Significance of weak interactions in imidazolium picrate ionic liquids: Spectroscopic and theoretical studies for molecular level understanding
(Royal Society of Chemistry, 2015) Sumit Kumar Panja; Nidhi Dwivedi; Hemanth Noothalapati; Shinsuke Shigeto; A.K. Sikder; Abhijit Saha; Sailaja S. Sunkari; Satyen Saha
The effects of interionic hydrogen bonding and π-π stacking interactions on the physical properties of a new series of picrate anion based ionic liquids (ILs) have been investigated experimentally and theoretically. The existence of aromatic (C2-H⋯O) and aliphatic (C7-H⋯O-N22 and C6-H⋯O-N20) hydrogen bonding and π-π stacking interactions in these ILs has been observed using various spectroscopic techniques. The aromatic and aliphatic C-H⋯O hydrogen bonding interactions are found to have a crucial role in binding the imidazolium cation and picrate anion together. However, the π-π stacking interactions between two successive layers are found to play a decisive role in tight packing in ILs leading to differences in physical properties. The drastic difference in the melting points of the methyl and propyl derivatives (mmimPic and pmimPic respectively) have been found to be primarily due to the difference in the strength and varieties of π-π stacking interactions. While in mmimPic, several different types of π-π stacking interactions between the aromatic rings (such as picrate-picrate, picrate-imidazole and imidazolium-imidazolium cation rings) are observed, only one type of π-π stacking interaction (picrate-picrate rings) is found to exist in the pmimPic IL. NMR spectroscopic studies reveal that the interaction of these ILs with solvent molecules is different and depends on the dielectric constant of the solvent.
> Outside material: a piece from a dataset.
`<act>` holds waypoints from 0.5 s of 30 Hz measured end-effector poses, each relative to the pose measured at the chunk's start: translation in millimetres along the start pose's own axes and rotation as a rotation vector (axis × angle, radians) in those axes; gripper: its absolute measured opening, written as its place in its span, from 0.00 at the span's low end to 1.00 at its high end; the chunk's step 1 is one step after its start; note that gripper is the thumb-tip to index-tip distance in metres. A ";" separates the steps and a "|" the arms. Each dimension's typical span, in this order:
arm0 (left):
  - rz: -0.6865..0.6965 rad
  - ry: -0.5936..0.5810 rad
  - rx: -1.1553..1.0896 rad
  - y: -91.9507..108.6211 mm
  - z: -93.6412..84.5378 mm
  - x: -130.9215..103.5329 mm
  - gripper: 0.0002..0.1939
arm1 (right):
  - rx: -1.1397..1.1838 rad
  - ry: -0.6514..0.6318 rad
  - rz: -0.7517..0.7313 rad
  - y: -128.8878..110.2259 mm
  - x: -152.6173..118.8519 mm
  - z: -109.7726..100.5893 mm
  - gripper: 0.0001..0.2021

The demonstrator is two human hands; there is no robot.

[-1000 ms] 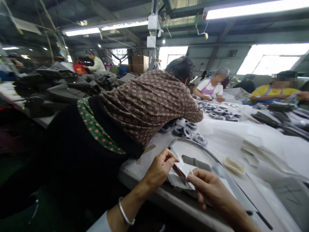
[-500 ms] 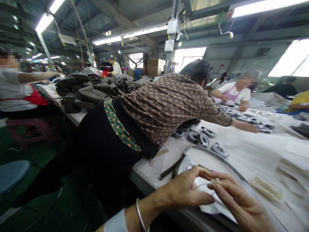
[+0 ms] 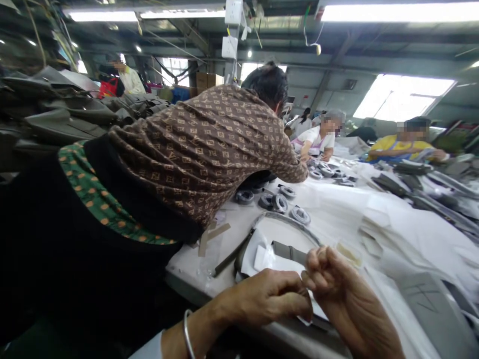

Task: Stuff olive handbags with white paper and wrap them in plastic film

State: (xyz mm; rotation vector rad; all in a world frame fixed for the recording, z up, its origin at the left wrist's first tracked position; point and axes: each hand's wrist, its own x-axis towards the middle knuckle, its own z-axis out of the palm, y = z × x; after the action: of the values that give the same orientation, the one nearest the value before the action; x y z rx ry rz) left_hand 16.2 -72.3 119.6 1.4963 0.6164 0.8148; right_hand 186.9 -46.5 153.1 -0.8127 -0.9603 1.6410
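Note:
Over the near table edge, my left hand [image 3: 267, 296] has its fingers curled, the thumb pressed toward them. Close against it, my right hand [image 3: 348, 299] is raised with bent fingers in a pinch. Whatever lies between the fingers is too small or hidden to make out. Under and beyond both hands lies a grey-green bag [image 3: 290, 253], partly covered by white paper [image 3: 258, 257]. A long strap in a clear wrapping [image 3: 290, 220] arcs around its far side. My hands hide the near part of the bag.
A co-worker in a brown patterned top [image 3: 209, 149] leans across the white table [image 3: 329, 204] at left. Wrapped coiled straps [image 3: 300, 214] sit beyond the bag. A grey panel [image 3: 430, 299] lies at right; grey bags [image 3: 67, 119] are heaped at left. Other people work farther back.
The view has swung right. My fingers have curled in, and the thin thread seen between my hands earlier no longer shows. The leaning co-worker's outstretched arm has drawn back.

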 end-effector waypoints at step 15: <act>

While an ion solvation model explains the solvation in high dielectric solvents, an ion-pair solvation model is found to be more appropriate for low dielectric constant solvents. The enhanced stability of these investigated picrate ILs compared with that of inorganic picrate salts under high doses of γ radiation clearly indicates the importance of weak interionic interactions in ILs, and also opens up the possibility of the application of picrate ILs as prospective diluents in nuclear separation for advanced fuel cycling process. © the Owner Societies 2015.